[Records drawn from a dataset]

■ ■ ■ ■ ■

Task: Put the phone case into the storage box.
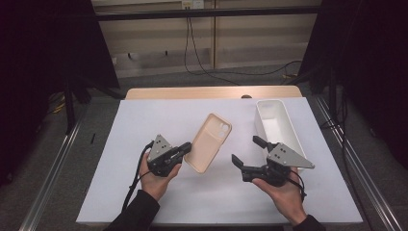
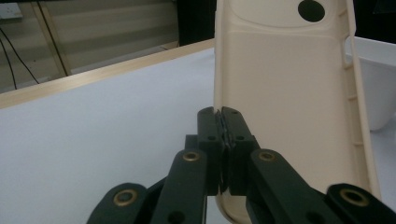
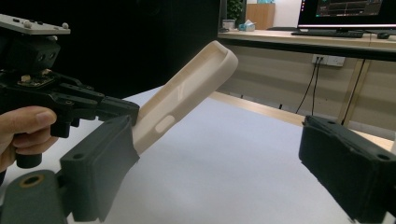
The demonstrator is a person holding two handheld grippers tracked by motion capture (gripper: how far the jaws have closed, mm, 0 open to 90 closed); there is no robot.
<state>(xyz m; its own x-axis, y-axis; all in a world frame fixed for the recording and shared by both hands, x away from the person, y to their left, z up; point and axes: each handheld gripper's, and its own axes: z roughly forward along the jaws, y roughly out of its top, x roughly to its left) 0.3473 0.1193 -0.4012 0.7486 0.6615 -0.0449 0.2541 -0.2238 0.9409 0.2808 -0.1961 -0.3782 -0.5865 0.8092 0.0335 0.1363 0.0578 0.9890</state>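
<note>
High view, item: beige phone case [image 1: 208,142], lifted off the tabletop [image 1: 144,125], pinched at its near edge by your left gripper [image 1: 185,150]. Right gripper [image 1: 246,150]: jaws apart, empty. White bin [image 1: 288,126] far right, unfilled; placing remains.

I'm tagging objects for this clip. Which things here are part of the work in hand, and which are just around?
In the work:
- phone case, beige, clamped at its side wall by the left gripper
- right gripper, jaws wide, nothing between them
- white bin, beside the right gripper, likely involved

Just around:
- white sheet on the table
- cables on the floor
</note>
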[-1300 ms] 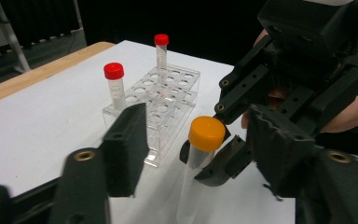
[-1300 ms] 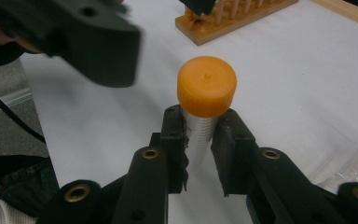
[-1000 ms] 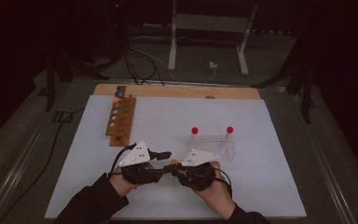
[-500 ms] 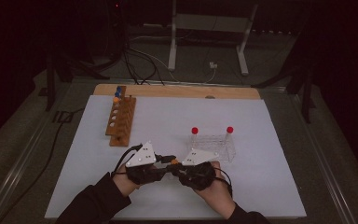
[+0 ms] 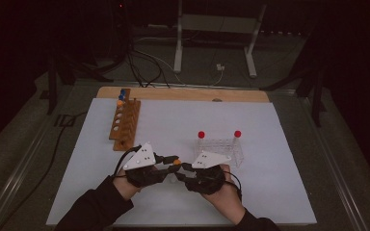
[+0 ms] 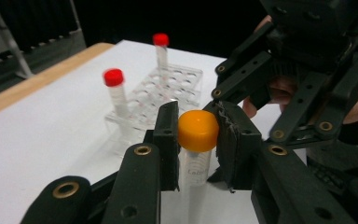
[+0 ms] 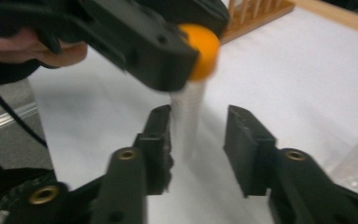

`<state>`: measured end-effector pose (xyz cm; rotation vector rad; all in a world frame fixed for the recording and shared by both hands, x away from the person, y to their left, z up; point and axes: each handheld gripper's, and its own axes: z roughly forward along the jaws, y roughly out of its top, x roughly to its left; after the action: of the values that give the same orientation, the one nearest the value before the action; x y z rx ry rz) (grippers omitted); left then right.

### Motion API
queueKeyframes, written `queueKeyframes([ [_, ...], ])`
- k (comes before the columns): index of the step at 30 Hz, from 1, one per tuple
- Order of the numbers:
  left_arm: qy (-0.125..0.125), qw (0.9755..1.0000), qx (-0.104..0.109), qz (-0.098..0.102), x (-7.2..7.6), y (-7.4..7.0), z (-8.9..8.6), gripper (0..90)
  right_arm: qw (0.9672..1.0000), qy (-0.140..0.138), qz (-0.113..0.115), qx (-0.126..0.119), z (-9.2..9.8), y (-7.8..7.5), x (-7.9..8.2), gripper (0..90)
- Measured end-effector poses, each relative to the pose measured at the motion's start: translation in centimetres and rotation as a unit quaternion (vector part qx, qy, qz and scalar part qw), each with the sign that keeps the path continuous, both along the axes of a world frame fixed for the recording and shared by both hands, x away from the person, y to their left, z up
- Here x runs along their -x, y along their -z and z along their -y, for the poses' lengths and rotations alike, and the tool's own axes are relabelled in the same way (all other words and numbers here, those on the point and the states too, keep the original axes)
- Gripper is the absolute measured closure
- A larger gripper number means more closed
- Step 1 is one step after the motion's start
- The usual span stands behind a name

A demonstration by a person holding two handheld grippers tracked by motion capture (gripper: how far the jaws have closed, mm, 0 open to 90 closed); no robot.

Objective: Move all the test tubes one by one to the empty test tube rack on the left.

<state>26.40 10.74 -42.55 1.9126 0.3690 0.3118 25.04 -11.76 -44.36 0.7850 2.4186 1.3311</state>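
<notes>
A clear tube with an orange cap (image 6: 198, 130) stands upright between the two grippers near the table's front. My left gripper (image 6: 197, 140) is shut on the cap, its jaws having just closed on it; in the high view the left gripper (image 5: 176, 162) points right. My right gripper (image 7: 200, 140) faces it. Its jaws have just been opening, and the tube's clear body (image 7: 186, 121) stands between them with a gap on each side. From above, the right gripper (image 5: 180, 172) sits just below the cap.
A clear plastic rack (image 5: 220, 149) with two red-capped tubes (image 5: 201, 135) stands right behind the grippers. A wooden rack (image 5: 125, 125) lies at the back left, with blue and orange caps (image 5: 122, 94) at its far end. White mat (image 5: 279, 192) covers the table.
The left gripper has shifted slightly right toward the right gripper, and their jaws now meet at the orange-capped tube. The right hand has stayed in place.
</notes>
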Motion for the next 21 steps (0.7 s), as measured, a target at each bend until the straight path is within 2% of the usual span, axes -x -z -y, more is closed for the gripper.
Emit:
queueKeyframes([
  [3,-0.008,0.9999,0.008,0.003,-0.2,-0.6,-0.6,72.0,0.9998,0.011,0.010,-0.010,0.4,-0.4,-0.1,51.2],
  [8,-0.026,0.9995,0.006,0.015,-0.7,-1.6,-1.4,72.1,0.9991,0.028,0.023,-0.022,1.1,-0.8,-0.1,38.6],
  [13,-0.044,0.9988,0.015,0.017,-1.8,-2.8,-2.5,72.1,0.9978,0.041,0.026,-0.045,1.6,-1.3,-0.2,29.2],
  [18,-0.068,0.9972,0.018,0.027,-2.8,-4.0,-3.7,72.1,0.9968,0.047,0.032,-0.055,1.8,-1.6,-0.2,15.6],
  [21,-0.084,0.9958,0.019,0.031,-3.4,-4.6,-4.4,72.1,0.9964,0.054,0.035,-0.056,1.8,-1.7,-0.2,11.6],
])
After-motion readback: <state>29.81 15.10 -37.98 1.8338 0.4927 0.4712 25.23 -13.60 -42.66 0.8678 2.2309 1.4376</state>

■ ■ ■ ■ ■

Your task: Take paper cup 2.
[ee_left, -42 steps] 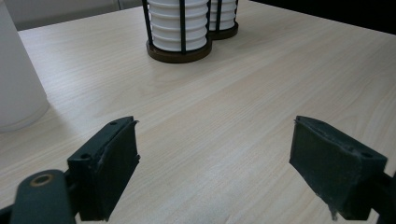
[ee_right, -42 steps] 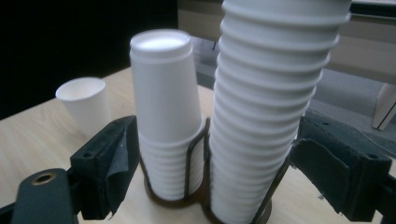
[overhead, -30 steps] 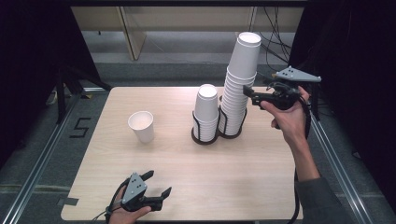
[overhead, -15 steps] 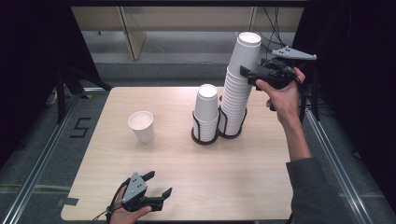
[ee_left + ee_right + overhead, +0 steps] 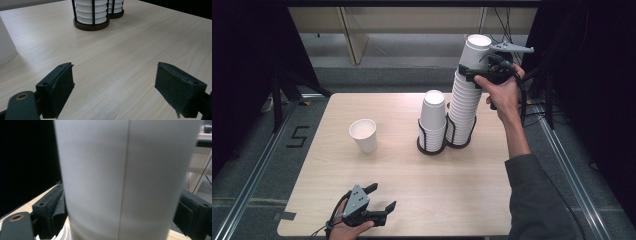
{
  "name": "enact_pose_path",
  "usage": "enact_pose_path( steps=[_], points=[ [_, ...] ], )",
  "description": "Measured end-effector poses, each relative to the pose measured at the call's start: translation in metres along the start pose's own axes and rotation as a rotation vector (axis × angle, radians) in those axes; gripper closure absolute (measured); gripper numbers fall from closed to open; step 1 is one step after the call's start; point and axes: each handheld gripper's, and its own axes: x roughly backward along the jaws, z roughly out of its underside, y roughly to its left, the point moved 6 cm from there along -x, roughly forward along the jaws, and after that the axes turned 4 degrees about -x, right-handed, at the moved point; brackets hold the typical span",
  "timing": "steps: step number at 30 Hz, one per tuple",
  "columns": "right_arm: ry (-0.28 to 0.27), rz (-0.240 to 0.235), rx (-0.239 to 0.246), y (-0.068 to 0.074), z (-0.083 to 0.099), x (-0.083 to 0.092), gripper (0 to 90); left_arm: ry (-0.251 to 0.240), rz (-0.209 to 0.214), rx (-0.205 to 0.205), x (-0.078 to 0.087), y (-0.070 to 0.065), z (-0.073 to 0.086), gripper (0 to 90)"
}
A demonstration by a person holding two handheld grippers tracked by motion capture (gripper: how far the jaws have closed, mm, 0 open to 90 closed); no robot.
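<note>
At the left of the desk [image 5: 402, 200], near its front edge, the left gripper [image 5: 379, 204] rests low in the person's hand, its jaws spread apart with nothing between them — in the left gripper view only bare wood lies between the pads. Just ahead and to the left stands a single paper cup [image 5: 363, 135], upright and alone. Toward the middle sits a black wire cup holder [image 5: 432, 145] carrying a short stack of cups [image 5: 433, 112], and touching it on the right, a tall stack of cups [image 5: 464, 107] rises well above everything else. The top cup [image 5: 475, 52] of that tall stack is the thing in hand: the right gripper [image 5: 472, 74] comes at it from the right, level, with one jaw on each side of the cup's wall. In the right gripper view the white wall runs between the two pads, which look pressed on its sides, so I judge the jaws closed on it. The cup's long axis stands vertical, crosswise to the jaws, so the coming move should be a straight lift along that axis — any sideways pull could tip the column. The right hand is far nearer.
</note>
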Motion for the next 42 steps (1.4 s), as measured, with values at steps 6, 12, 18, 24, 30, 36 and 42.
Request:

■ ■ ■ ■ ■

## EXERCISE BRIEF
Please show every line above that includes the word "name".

## RESPONSE BOX
- The usual span stands behind a name
  "name": "enact_pose_path",

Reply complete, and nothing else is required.